Overall, it was a great debut novel and I look forward to reading more from Emily Spurr in the future.

Thank you to NetGalley and Text Publishing for providing an eARC of this book for review.

– Hailey




Time stops. I hang in the dark between then and now. It’s soft here. I can smell you. The you before. The you that smelled of citrus body cream and shampoo. I can feel your fingers on my hand. We’re all we’ve got.

Emily Spurr


The Phone Booth at the Edge of the World is one of the most beautiful stories I have read in quite some time. Laura Imai Messina is a masterful writer who took a topic that is often hidden from the public eye, (grief), and turned it into a captivating and lyrical tale about life and love enduring after a loss.

This book came into my life at such a perfect time – one year since the declaration of a global pandemic which has lead to so much loss of life and lifestyle throughout the world, and approaching the second anniversary of a very profound personal loss. Messina reminds us that grief, while an experience shared by many, is also deeply personal and we must give ourselves permission to grieve in our own way, in our own time even if that grief seems messy or protracted or confusing to others. What struck me was how respectful the characters in the book were of each other’s sense of loss and method of grieving. Often, at least in the Western world, there is an expectation that we must “overcome” our grief in a certain prescribed way, within a certain prescribed time for it to be considered “healthy”, so that we can “move on”.

The Phone Booth at the Edge of the World elegantly demonstrates that life and love can continue and happiness can be found along side grief – there is no mutual exclusivity. We can mourn, speak to and honour the individuals we have lost, while still embracing the life and relationship that come “after”. Yui, Takeshi and Hana unexpectedly find each other because of the Wind Phone and their bond unfolds beautifully throughout the novel. I think that the Wind Phone at Bell Gardia is such an incredible idea and I so appreciate Messina sharing it with us through her novel.

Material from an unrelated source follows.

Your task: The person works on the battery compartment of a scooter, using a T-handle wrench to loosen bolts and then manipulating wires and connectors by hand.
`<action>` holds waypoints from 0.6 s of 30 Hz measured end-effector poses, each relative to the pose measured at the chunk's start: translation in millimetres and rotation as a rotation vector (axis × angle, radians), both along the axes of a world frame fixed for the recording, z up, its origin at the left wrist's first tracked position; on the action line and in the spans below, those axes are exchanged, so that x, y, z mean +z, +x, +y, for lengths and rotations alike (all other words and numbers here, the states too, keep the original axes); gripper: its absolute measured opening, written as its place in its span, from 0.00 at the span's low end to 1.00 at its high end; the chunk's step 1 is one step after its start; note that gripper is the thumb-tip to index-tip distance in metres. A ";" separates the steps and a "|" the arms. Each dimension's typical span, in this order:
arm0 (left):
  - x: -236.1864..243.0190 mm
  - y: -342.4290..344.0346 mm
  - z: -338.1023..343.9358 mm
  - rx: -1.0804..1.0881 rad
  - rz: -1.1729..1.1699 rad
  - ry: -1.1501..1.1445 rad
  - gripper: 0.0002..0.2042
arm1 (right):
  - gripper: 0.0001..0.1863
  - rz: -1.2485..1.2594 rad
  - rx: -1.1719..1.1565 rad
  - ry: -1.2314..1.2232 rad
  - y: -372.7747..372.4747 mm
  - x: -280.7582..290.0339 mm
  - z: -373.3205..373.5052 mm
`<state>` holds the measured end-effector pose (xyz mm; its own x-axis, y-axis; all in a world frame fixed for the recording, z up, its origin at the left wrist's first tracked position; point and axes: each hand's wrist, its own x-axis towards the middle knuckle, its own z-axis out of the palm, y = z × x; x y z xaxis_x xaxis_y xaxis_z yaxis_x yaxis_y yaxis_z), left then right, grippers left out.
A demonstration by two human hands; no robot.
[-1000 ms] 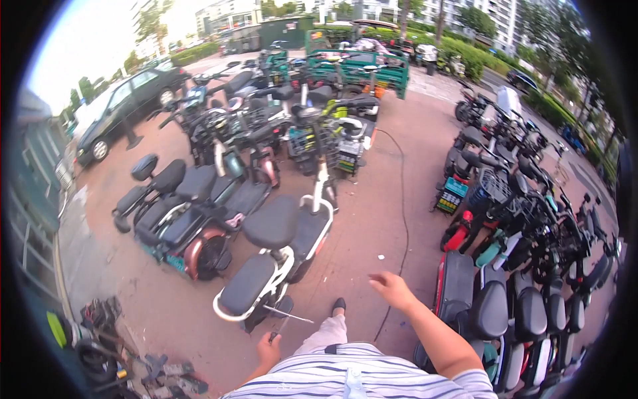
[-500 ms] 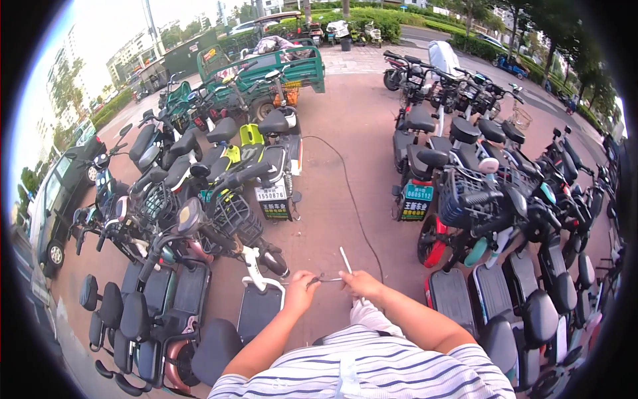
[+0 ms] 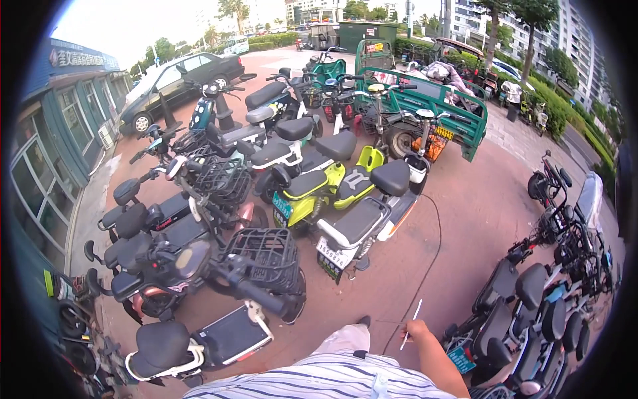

I highly recommend this novel, I think it has become one of my new favourites! Thank you to Net Galley and The Overlook Press for providing and eARC of this book for review!

– Hailey




Later, Yui realized she had learned another important thing in that place of confinement: that silencing a man was equivalent to erasing him forever. And so it was important to tell stories, to talk to people, to talk about people. To listen to people talking about other people. Even to speak with the dead, if it helped.

Laura Imai Messina


One thing I love about book clubs is unexpectedly finding some truly incredible reads. I don’t know that I’d ever have picked up this novel if it hadn’t have been the January pick for my library book club, and I left reading it until the eleventh hour.

All I can say is that I’m so glad this story was thrust upon me, I absolutely devoured it and I didn’t want to put it down. A truly stunning portrait of a family struggling to come to terms with an impending loss and learning how to come together in meaningful ways. Luis Alberto Urrea elegantly demonstrates the impact of intergenerational trauma, decades of words left unsaid, complex family dynamics as well as the struggle and pride of immigrant families building a life in a new country. Urrea also does an excellent job interspersing humour and love throughout the tale.

As Big Angel, the family patriarch, comes to terms with his own mortality he also attempts to gather together his splintered family to ensure they will not only endure but prosper in his absence. There is a delightfully large and colourful cast of characters (that even their own family can’t keep track of! Little Angel’s chart at the back of the book is very helpful).

I adore this book; I laughed, I cried, I was blown away.  It was a great way to start off my 2021 reading journey.

– Hailey


That is the prize: to realize, at the end, that every minute was worth fighting for with every ounce of blood and fire.